The entire lay is full of irony, since intentions produce their opposites. The mother's initial intention to murder the child is echoed when she hates the girl from afar before the wedding, and yet these feeling are entirely upended when confronted with the girl. The very qualities of low standing that disgust the mother from afar are the ones that impress her later. It all introduces the question of what to do with Marie's treatment of the mother – why is this woman not only not punished by the author, but instead given a happy ending of her own? Why is she so easily forgiven, where the first mother, slandered unfairly, suffers? Perhaps Marie means to remind us that the world's forces are not in our control, and the best people are ironically harmed, and vice versa. It also could be that Marie wished to stress the importance of selfless love, to stress the Christian understanding that such a virtue can save even the worst of sinners.
The final use of irony is, of course, in the names of the girls.
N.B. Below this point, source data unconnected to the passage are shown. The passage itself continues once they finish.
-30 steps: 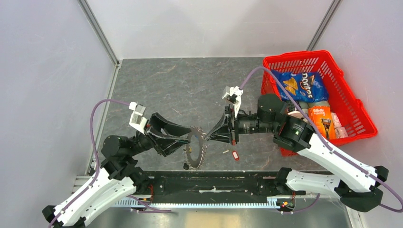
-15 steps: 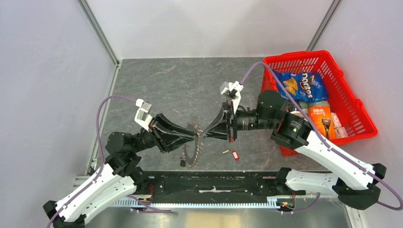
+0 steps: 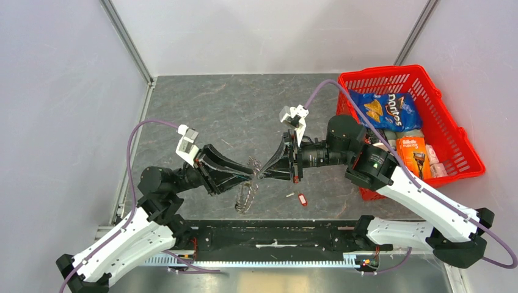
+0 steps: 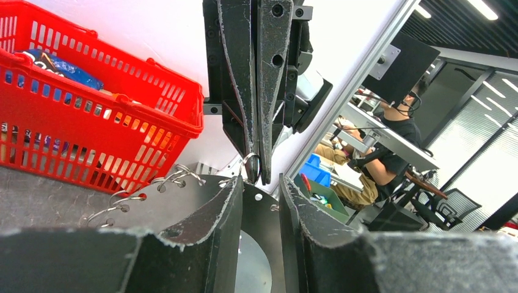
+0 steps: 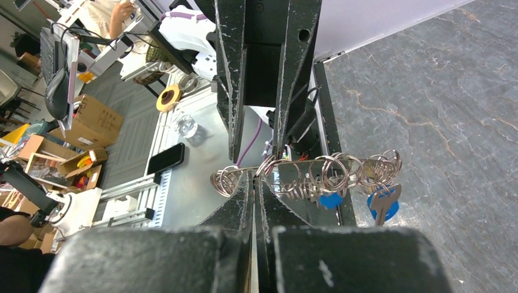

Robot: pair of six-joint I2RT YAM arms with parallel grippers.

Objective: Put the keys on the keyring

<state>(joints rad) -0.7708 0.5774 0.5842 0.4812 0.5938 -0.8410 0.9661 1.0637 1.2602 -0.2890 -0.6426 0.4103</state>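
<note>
From the top, the left gripper is clamped on the toothed keyring, held on edge near the front middle of the table, and a red-tag key lies close by. In the left wrist view, the right gripper has its fingers together, pinching a small wire loop at the keyring's rim. In the right wrist view, more wire loops and blue-tag keys hang along the keyring.

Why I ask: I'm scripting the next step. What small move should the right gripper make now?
Probably open the right gripper and back off: it pinches a small wire loop on the keyring the left gripper holds, while a red-tagged key lies loose on the table.
</note>
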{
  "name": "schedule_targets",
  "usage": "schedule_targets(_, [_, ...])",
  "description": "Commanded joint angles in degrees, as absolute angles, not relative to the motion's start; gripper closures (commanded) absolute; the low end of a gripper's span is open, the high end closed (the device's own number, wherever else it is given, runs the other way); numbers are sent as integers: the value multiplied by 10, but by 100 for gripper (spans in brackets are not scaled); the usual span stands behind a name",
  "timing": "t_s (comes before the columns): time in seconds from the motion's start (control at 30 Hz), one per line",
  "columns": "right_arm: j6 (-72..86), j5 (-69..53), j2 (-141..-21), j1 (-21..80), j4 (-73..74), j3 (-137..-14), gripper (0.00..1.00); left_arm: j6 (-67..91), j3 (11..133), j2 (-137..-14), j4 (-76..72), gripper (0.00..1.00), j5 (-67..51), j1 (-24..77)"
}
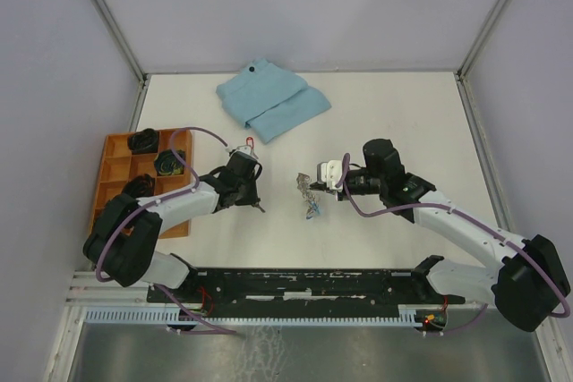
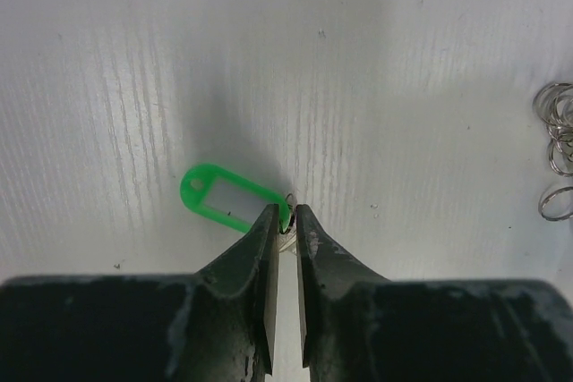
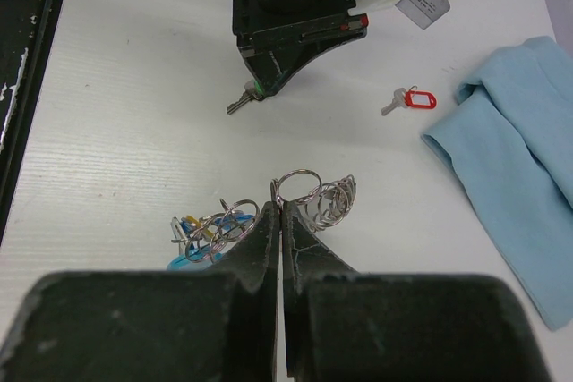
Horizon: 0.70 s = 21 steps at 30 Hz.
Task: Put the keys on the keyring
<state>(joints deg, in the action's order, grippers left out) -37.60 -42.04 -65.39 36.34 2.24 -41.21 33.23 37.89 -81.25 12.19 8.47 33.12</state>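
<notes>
Table (image 1: 403, 131): keep all the work low over it, close to the keyring (image 3: 329, 203); cloth (image 1: 269, 100) lies well beyond the keyring, out of play.

Right gripper (image 3: 282, 210) is clamped tight on the keyring, with one loop (image 3: 297, 173) standing up just past its tips; treat that arm as the fixed anchor and don't move it.

Left gripper (image 2: 286, 214) sits on the left-arm side of the keyring, apart from it; jaws narrow, pinching the green key (image 2: 228, 197) at its head, right by the small split ring (image 2: 290, 200); tag sticks out to one side, blade pokes past the tips; can't tell if the pinch is firm, so test it before lifting.

My read: the step in hand is carrying the green key to the keyring; lift only slightly, travel low, present the split ring edge-on to the raised loop, not flat; watch that the tag doesn't drag and turn the ring off line; if the key twists in the jaws, set it down and regrip nearer the ring.

Red key (image 3: 412, 98) lies farther from the keyring, toward the cloth; leave it for later.
</notes>
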Motion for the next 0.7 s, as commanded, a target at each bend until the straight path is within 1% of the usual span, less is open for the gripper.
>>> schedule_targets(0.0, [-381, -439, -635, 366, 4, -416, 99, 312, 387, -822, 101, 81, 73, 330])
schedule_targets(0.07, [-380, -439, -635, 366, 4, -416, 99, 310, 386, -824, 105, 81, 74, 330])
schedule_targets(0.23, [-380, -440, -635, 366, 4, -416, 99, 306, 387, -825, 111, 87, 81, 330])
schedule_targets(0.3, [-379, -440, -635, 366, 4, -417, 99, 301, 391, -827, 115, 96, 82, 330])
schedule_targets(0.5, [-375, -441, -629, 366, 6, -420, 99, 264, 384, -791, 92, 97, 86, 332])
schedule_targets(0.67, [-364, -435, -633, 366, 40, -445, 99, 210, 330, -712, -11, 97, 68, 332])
Where Le Fresne contains within her the seeds for a happy ending for everyone, her name suggests she is barren (since an ash tree produces no fruit). Meanwhile, had La Codre ended up the bride, happiness might have been lost, despite the 'hazel' implications of her name (since a hazel tree produces much fruit). In truth, it is the basic, 'ash tree' upbringing of Le Fresne that produced the selflessness that saves everyone.
Lastly, this lay makes significant use of a common theme in the lays; that of hearsay. The use of gossip as a plot device is the most obvious, but also the reputation of Le Fresne is very much responsible for her story. Gurun seeks her out based on hearsay, and the mother plots against her based on the same.